Quote exactly, and only, the lines of the material below from the line with "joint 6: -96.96" through the line with "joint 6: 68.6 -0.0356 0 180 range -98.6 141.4".

■ ■ ■ ■

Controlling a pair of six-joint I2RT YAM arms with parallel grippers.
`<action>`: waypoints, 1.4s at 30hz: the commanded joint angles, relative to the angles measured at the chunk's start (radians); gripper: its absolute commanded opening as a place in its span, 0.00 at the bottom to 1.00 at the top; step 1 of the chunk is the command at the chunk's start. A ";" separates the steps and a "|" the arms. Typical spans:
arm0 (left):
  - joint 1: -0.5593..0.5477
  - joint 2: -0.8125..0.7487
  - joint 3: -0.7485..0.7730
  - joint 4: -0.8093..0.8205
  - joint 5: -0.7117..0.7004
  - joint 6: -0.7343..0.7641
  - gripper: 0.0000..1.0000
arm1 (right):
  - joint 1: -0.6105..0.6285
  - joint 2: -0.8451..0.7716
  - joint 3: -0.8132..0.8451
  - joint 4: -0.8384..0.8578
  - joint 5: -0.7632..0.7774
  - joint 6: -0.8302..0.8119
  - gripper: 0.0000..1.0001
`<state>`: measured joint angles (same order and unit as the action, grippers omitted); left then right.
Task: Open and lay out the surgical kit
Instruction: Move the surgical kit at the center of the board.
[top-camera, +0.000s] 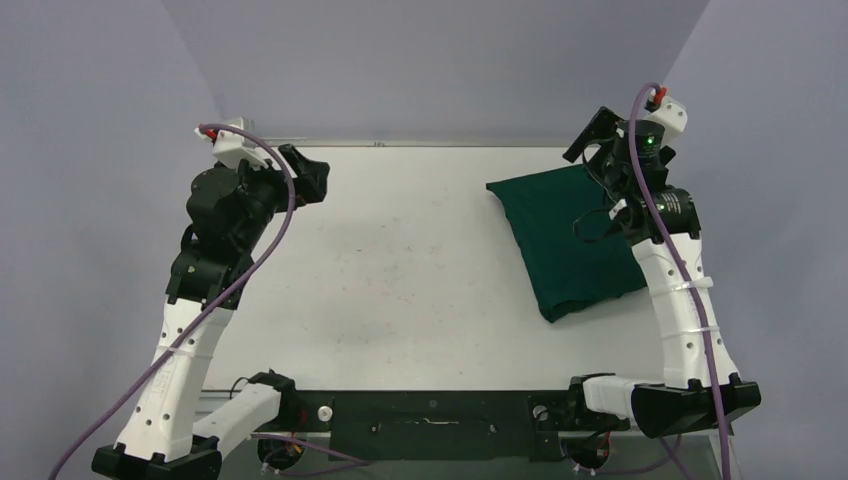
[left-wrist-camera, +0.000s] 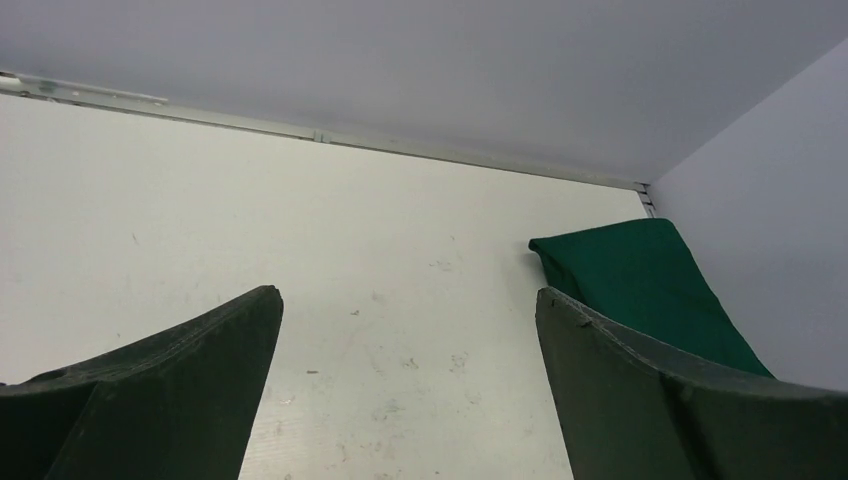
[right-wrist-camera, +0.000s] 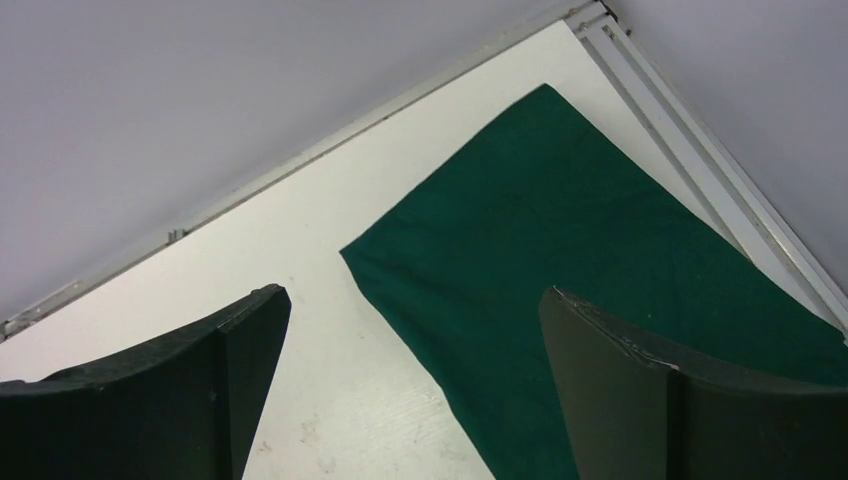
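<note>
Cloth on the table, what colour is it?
The cloth is plain dark green; right wrist view shows it best.

My left arm climbs the frame's left side, elbow bent, and my left gripper sits upper left with jaws spread wide, gripping nothing. My right arm mirrors it, and my right gripper sits upper right, equally wide.

No text, label or number seems readable anywhere in these views.
</note>
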<state>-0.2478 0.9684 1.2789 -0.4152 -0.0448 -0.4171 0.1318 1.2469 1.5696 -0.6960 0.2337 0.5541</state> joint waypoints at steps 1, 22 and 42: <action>-0.002 -0.010 0.011 0.088 0.040 -0.053 0.96 | -0.004 -0.013 -0.016 -0.028 0.079 0.037 0.93; 0.066 0.314 0.015 0.202 0.499 -0.136 0.96 | -0.230 0.131 -0.043 -0.292 -0.042 0.113 0.90; -0.045 0.830 0.302 0.363 0.625 -0.254 0.99 | -0.489 0.064 -0.436 -0.307 -0.213 0.256 0.90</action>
<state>-0.2935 1.8015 1.5326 -0.0723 0.5392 -0.6811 -0.3286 1.3270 1.1843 -1.0328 0.0982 0.7506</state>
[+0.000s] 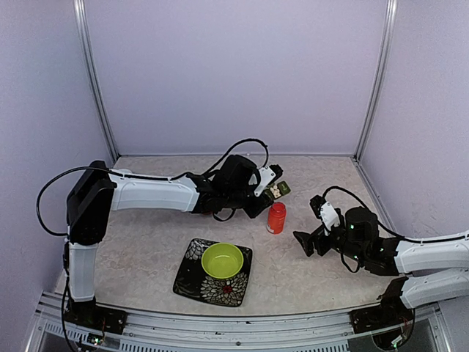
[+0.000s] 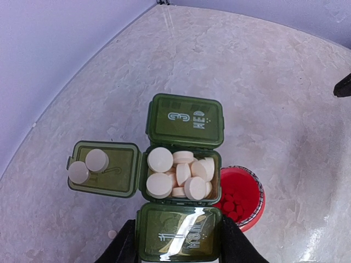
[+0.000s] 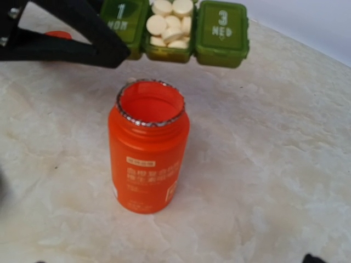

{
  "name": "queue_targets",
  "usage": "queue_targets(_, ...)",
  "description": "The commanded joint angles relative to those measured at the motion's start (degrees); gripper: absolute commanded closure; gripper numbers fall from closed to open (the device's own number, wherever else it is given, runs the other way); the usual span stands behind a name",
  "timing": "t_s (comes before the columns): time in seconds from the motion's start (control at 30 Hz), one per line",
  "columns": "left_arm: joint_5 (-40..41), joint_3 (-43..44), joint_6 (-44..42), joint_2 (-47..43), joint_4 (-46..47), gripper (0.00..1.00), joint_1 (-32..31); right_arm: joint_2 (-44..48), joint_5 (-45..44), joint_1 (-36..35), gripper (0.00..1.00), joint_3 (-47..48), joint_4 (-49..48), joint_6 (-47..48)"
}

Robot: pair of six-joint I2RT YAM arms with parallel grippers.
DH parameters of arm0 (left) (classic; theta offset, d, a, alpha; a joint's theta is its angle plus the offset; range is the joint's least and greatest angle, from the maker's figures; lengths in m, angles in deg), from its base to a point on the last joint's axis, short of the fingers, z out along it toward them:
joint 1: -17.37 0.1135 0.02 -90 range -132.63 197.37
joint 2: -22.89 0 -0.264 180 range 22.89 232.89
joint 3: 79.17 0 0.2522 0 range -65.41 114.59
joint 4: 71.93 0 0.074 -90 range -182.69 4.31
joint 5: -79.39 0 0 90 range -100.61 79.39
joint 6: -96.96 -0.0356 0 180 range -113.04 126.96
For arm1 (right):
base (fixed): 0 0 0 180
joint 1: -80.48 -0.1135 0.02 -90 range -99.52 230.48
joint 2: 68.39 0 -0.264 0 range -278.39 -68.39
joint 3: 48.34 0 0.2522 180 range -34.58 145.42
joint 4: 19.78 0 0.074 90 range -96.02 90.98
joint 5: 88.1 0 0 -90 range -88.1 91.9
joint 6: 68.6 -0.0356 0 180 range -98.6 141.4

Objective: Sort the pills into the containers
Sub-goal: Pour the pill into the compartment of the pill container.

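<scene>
Left gripper partly closed, pinching MON end of green pillbox, holding it just beside mouth of orange bottle. Middle compartment open, packed with white pills, two more sitting on flipped lid. Bottle upright on table, cap off. Right gripper wide open, holding nothing, near bottle.

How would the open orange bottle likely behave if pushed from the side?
The orange bottle stands upright, taller than wide, so a high push would probably tip it. It has no cap, so the red pills inside could spill. Pushed low, it may slide on the smooth table.
</scene>
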Motion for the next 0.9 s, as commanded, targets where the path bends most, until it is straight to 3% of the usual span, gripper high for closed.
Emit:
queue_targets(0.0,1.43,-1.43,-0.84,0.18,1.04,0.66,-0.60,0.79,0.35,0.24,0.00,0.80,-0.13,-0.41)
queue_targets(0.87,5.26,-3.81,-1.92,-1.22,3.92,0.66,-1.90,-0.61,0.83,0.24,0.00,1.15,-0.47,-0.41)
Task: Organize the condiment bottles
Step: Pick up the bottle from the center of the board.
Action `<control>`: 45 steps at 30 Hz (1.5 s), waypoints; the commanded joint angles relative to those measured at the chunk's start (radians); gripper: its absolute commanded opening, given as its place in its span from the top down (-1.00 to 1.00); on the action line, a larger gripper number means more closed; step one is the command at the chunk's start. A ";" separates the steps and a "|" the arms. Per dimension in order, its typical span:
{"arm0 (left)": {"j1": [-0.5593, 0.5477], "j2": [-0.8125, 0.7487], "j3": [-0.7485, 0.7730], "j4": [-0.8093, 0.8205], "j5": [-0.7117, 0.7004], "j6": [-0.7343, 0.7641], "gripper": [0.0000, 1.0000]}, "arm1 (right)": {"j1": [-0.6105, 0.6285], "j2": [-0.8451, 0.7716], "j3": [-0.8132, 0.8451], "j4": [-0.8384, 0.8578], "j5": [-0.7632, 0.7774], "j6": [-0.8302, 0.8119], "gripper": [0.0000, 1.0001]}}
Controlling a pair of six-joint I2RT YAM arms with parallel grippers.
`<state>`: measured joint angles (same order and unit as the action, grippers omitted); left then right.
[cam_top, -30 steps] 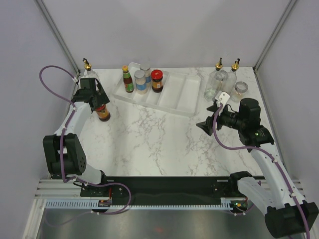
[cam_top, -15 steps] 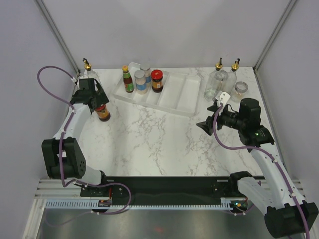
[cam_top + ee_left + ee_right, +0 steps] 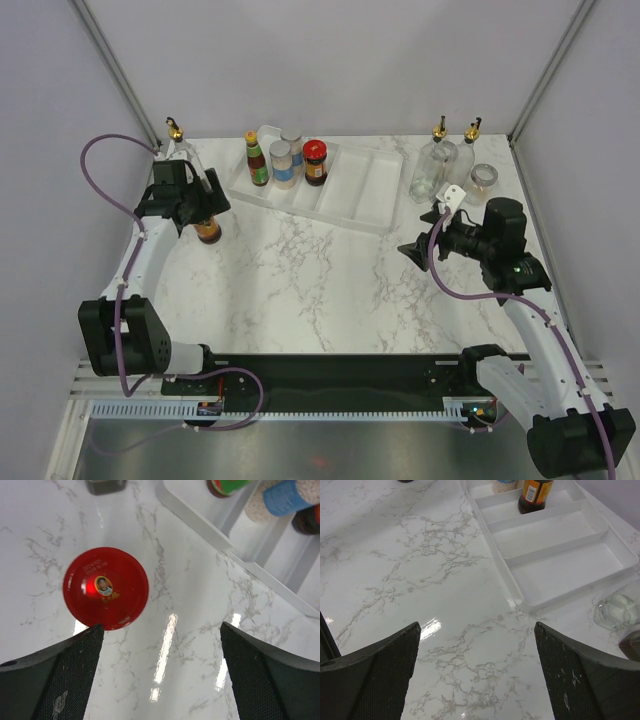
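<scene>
Left tool (image 3: 159, 627), jaws wide, hovers above a red-lidded jar (image 3: 106, 588) standing off-centre toward one jaw; best to centre before lowering and closing.

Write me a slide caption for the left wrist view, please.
Left fingers open above a red-lidded jar on the marble table, white tray at upper right.

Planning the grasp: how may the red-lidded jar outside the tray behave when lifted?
The red-lidded jar looks rigid, perhaps glass, so possibly slippery and breakable. It stands upright on the glossy table; a high push may tip it.
</scene>
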<state>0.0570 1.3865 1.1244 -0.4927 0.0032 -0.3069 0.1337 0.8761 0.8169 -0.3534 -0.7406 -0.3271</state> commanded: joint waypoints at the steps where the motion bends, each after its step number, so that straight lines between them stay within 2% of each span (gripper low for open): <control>1: -0.002 -0.047 -0.012 -0.026 0.178 0.074 -0.99 | -0.026 -0.020 -0.007 0.033 -0.039 -0.032 -0.96; 15: -0.002 -0.049 -0.018 -0.029 0.178 0.075 -0.99 | -0.046 -0.048 -0.012 0.036 -0.063 -0.026 -0.96; 19: -0.002 -0.069 -0.011 -0.030 0.188 0.077 -0.86 | -0.046 -0.048 -0.010 0.036 -0.072 -0.021 -0.96; 22: -0.002 -0.072 -0.006 -0.032 0.187 0.086 -0.54 | -0.046 -0.046 -0.010 0.036 -0.071 -0.021 -0.96; 23: -0.002 -0.070 -0.005 -0.035 0.187 0.091 0.18 | -0.046 -0.046 -0.010 0.036 -0.069 -0.021 -0.96; 24: -0.002 -0.067 0.000 -0.038 0.185 0.091 0.38 | -0.048 -0.046 -0.010 0.036 -0.069 -0.021 -0.96; 25: -0.003 -0.067 0.000 -0.041 0.176 0.089 0.24 | -0.048 -0.048 -0.010 0.036 -0.066 -0.021 -0.96; 26: -0.003 -0.069 0.002 -0.044 0.169 0.089 0.01 | -0.046 -0.048 -0.010 0.034 -0.066 -0.021 -0.96; 27: -0.002 -0.072 0.003 -0.049 0.138 0.088 -0.30 | -0.046 -0.046 -0.010 0.036 -0.069 -0.021 -0.96; 28: -0.002 -0.076 0.003 -0.052 0.121 0.086 -0.87 | -0.046 -0.048 -0.010 0.034 -0.069 -0.021 -0.96; 29: -0.003 -0.079 0.006 -0.053 0.100 0.086 -0.99 | -0.048 -0.046 -0.010 0.034 -0.071 -0.021 -0.96; 33: -0.002 -0.073 0.034 -0.064 0.060 0.088 -0.99 | -0.046 -0.046 -0.010 0.036 -0.072 -0.020 -0.96; 42: 0.009 0.095 0.146 -0.064 0.060 0.088 -0.99 | -0.048 -0.048 -0.010 0.034 -0.066 -0.021 -0.96; 43: 0.009 0.104 0.152 -0.081 0.002 0.086 -1.00 | -0.048 -0.048 -0.012 0.033 -0.066 -0.023 -0.96; 44: 0.009 0.117 0.155 -0.155 -0.161 0.048 -1.00 | -0.048 -0.048 -0.012 0.034 -0.066 -0.021 -0.96; 45: 0.010 0.120 0.153 -0.158 -0.179 0.046 -0.99 | -0.046 -0.048 -0.012 0.034 -0.066 -0.023 -0.96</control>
<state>0.0597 1.4826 1.2438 -0.5751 0.0090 -0.2413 0.0914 0.8402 0.8040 -0.3519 -0.7734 -0.3370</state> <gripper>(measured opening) 0.994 0.982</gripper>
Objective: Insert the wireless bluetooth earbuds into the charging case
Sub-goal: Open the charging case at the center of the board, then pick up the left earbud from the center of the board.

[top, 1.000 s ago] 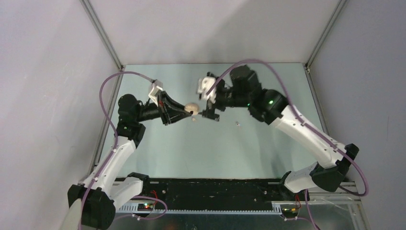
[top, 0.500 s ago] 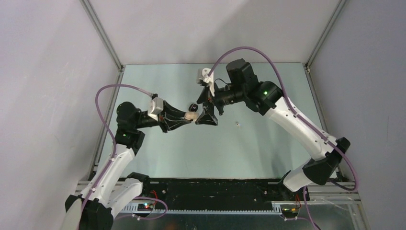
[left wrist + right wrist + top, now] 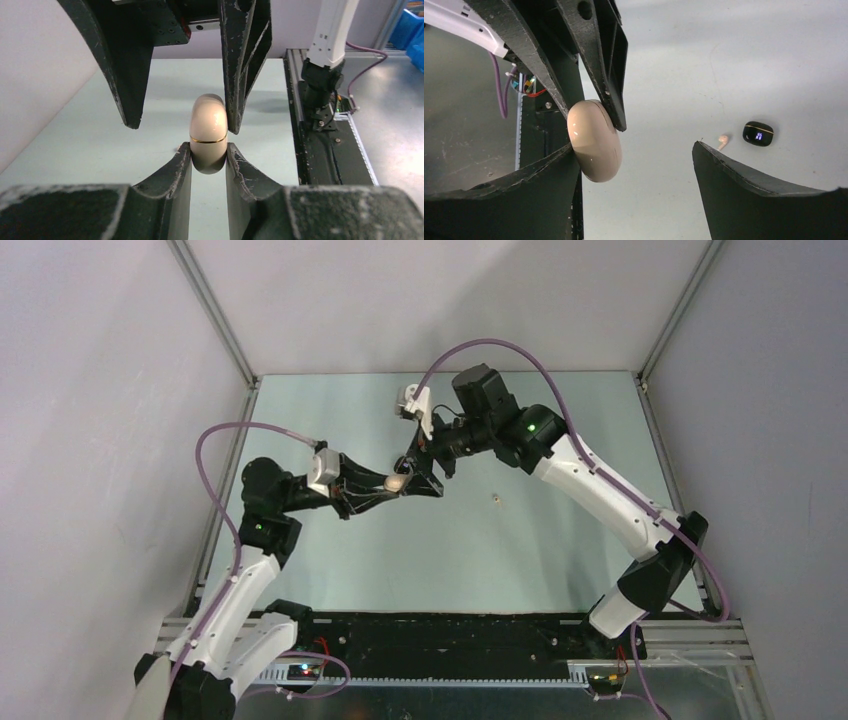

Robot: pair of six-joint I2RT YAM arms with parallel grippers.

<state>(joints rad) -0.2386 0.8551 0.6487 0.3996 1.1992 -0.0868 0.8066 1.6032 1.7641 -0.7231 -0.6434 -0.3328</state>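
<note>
My left gripper [image 3: 396, 486] is shut on a closed cream charging case [image 3: 397, 481] with a gold seam and holds it above the table. In the left wrist view the case [image 3: 209, 131] stands upright between my left fingers [image 3: 182, 167]. My right gripper [image 3: 419, 472] is open, with its jaws wide on either side of the case. In the right wrist view the case [image 3: 594, 141] rests against one right finger [image 3: 534, 185], and the other finger [image 3: 749, 190] is well apart. A pale cream earbud [image 3: 723, 141] lies on the table.
A black charging case [image 3: 758, 133] with a lit display lies on the table next to the cream earbud. Another small pale bud [image 3: 495, 498] lies on the table right of the grippers. The black base rail [image 3: 450, 635] runs along the near edge.
My right gripper has swung left and come round the cream case. My left gripper has shifted slightly down and left, still holding the case.
</note>
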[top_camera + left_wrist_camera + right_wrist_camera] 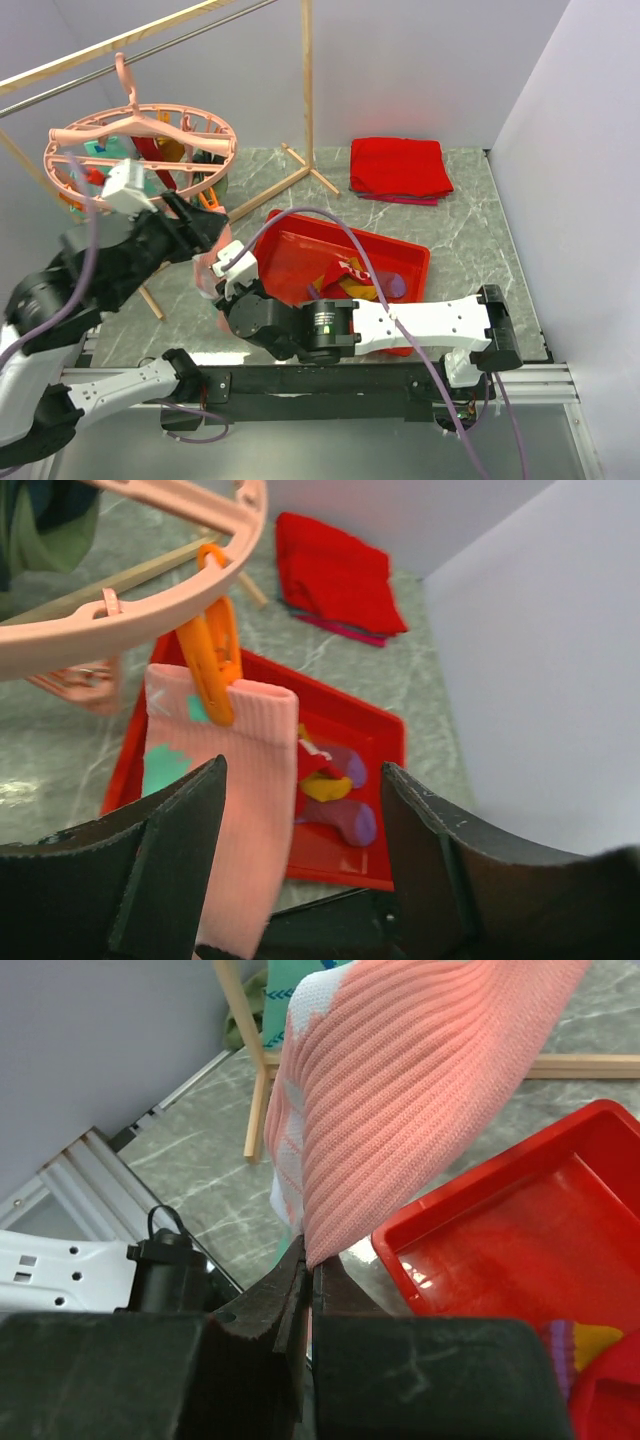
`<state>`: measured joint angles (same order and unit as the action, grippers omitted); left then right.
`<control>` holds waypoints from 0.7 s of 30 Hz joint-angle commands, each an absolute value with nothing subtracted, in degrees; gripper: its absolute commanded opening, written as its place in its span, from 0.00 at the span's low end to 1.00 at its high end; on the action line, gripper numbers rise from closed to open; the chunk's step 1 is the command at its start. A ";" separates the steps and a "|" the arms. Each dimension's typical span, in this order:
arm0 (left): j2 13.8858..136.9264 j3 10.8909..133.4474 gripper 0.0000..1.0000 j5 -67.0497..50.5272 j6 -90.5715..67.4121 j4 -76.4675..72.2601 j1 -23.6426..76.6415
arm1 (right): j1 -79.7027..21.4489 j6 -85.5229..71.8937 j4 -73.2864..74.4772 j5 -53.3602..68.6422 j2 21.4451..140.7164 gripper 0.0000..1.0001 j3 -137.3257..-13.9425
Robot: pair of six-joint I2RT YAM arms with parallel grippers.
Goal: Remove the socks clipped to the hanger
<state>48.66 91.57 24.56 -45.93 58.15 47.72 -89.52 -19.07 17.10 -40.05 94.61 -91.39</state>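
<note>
The round pink hanger (140, 150) hangs from a metal bar at the upper left, with several socks (160, 150) still clipped under it. In the left wrist view an orange clip (215, 670) on the hanger ring (120, 630) pinches the top of a pink sock (240, 780) with teal marks. My left gripper (300, 850) is open around that sock, which hangs close to the left finger (170, 870). My right gripper (312, 1265) is shut on the pink sock's (400, 1090) lower end, just left of the tray. From above, the left gripper (205, 225) sits above the right gripper (228, 272).
A red tray (405, 255) right of the grippers holds purple, yellow and red socks (335, 790). A folded red cloth (398, 168) lies at the back. The wooden rack's legs (300, 170) and upright stand behind the hanger. White walls close the back and right.
</note>
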 commanded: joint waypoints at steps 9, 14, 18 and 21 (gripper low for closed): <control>54.40 90.61 0.65 31.55 -45.97 56.17 47.90 | -92.63 -17.76 11.60 -49.57 89.74 0.00 -86.57; 56.69 92.55 0.66 33.57 -45.97 58.80 47.90 | -93.34 -16.61 11.43 -50.71 89.47 0.00 -86.05; 55.02 91.85 0.66 34.98 -45.53 59.41 47.81 | -93.43 -16.26 9.76 -51.15 88.42 0.00 -84.47; 54.84 91.32 0.69 35.85 -44.13 59.41 47.90 | -93.43 -16.35 9.93 -51.24 88.42 0.00 -84.29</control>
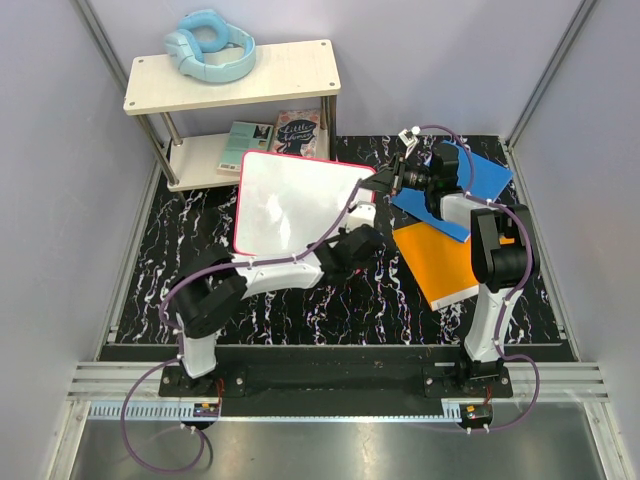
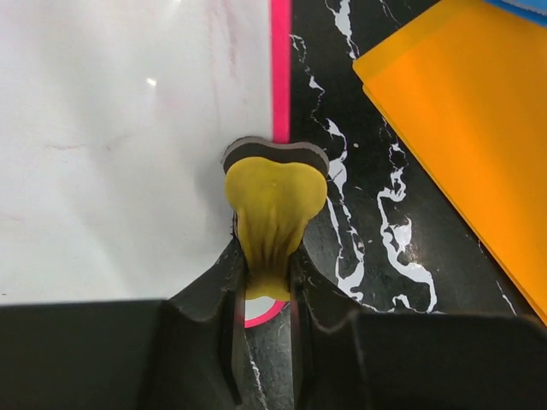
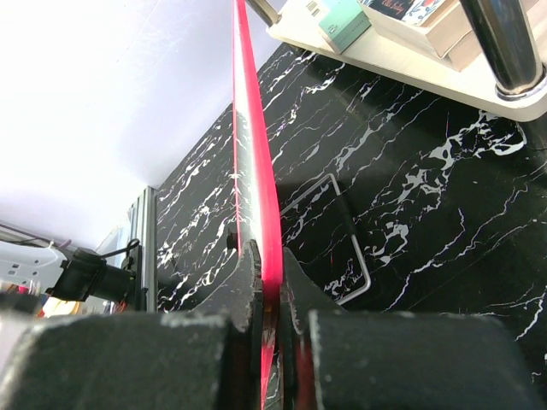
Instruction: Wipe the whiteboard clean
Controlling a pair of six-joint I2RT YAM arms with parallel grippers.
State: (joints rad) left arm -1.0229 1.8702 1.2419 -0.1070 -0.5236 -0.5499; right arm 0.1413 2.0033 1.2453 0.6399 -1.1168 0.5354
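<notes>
My right gripper (image 3: 267, 265) is clamped on the whiteboard (image 1: 295, 200) by its pink edge, holding it tilted off the tabletop (image 1: 380, 310). Left gripper (image 2: 267, 282) pinches a squishy yellow eraser (image 2: 275, 196) at the border. Board seems thin, stiff, slick, so edges only.

A near corner of the whiteboard (image 1: 290, 200) lies hidden under the left arm (image 1: 272, 276)
</notes>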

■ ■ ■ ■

# Expected answer
joint 6: -96.96 -0.0356 0 180 range -113.04 126.96
For arm1 (right):
base (fixed): 0 0 0 180
joint 1: -80.48 -0.1135 0.02 -90 range -99.52 230.48
joint 2: 68.39 0 -0.264 0 range -278.39 -68.39
joint 3: 48.34 0 0.2522 180 range -34.58 145.42
joint 4: 19.78 0 0.074 90 range -96.02 90.98
joint 5: 88.1 0 0 -90 range -88.1 91.9
joint 6: 68.6 -0.0356 0 180 range -98.6 141.4

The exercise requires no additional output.